L’uso sostenibile della risorsa legno, grazie alle filiere energetiche locali, può sostenere la crescita economica dei territori collocati nelle aree interne montane, in particolare dell’arco alpino e dell’Appennino. Inoltre, può ridurre in queste aree il tasso di dipendenza dalle fonti fossili, stimolare l’iniziativa economica e l’occupazione.

Su questi temi, Annalisa Paniz, direttrice generale di AIEL ha anticipato l’imminente presentazione del ‘Libro Verde’ documento che propone l’analisi delle ricadute sociali e ambientali legate alla valorizzazione della risorsa legnosa.

“Da alcuni anni – afferma Paniz – è in atto una riscoperta del legno, sia come materiale costruttivo, sia come fonte di energia, in particolare grazie alla neutralità dal punto di vista delle emissioni di carbonio in atmosfera e come interessante risposta alla fluttuazione dei prezzi dei combustibili fossili. Per AIEL, il calore da biomassa legnosa offre una soluzione matura, sicura, praticabile ed economica al problema della decarbonizzazione e può contribuire a realizzare la transizione socialmente equa ed efficiente in termini di costi verso un’economia climaticamente neutra entro il 2050, all’interno di un mix energetico intelligente capace di sfruttare al meglio le caratteristiche di ogni fonte di energia rinnovabile”.

Ampio e articolato il successivo dibattito tra i protagonisti della filiera, le associazioni ambientaliste e i rappresentanti di settore, che hanno condiviso l’importanza di un’azione coordinata per promuovere un approccio sistemico a questi temi.

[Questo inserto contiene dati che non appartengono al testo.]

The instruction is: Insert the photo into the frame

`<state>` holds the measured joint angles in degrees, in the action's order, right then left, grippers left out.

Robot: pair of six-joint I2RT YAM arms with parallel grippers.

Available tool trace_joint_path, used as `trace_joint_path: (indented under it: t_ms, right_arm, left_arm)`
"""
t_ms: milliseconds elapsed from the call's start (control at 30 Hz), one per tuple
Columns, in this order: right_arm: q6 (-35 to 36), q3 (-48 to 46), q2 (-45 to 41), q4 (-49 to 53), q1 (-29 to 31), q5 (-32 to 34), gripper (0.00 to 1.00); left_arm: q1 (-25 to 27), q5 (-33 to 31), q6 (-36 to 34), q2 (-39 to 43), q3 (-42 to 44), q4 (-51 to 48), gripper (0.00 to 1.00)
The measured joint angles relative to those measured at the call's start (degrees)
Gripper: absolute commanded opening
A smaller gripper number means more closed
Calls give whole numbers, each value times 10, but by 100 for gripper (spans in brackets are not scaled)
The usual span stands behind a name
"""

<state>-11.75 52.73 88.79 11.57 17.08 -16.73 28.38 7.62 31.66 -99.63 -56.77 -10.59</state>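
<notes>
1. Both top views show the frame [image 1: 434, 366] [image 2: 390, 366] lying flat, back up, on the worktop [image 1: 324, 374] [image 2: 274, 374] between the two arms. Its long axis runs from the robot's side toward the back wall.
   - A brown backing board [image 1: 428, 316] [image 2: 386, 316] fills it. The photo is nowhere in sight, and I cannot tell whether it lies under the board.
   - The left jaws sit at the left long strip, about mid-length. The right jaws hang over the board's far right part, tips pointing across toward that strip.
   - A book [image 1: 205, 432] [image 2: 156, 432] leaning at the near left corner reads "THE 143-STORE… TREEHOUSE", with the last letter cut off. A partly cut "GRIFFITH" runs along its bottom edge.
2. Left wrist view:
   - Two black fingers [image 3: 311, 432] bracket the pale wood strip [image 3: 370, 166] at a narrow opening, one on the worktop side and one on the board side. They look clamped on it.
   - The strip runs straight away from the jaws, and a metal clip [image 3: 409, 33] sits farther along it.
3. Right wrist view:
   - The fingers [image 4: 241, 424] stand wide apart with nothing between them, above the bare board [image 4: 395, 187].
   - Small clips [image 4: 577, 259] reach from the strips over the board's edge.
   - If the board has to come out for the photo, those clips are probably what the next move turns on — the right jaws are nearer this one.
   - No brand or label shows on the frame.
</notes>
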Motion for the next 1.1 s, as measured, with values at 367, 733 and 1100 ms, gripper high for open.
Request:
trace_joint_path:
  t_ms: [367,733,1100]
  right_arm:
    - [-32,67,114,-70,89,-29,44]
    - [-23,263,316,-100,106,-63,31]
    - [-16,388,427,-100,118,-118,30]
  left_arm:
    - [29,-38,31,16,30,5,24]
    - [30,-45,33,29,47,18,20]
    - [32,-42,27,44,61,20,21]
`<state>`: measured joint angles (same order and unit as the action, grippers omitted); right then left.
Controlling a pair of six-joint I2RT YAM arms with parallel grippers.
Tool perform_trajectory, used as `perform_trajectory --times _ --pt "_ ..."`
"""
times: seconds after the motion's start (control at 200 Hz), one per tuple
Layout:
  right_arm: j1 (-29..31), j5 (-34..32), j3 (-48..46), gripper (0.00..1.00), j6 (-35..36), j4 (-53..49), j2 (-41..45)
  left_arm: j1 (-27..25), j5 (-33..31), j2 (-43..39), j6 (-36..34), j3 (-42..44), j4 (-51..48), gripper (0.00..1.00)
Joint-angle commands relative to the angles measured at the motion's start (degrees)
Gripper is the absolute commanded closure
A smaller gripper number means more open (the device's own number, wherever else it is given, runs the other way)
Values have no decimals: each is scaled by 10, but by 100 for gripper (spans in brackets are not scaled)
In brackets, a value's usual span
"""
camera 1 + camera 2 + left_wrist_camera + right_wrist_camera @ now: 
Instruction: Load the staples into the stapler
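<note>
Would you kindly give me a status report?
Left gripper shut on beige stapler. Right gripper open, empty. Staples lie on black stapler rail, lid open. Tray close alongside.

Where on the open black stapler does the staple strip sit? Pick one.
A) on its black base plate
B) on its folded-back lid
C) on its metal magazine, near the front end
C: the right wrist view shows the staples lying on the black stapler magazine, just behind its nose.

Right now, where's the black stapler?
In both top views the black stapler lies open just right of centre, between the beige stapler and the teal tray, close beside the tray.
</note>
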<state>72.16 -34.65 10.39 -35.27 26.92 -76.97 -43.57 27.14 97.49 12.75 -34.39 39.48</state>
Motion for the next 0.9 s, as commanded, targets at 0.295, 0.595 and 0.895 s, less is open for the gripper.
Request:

In conclusione, Alessandra Stefani ha ricordato le parole del Presidente della Repubblica nell’ultimo discorso dedicato alla montagna al Quirinale: “Ci vuole coraggio. Il mondo forestale deve prendere coscienza che esistono usi alternativi delle risorse forestali. Quasi tutte le associazioni e le realtà presenti oggi siedono anche al tavolo di filiera forestale del Mipaaf: il dialogo deve continuare in quella sede. Proporrò inoltre di strutturare un sotto-tavolo energia con cui definire 5 punti precisi affinché quanto ci siamo detti oggi e quanto abbiamo scritto nella nostra Strategia forestale nazionale non resti solo su carta ma si realizzi in modo coerente”.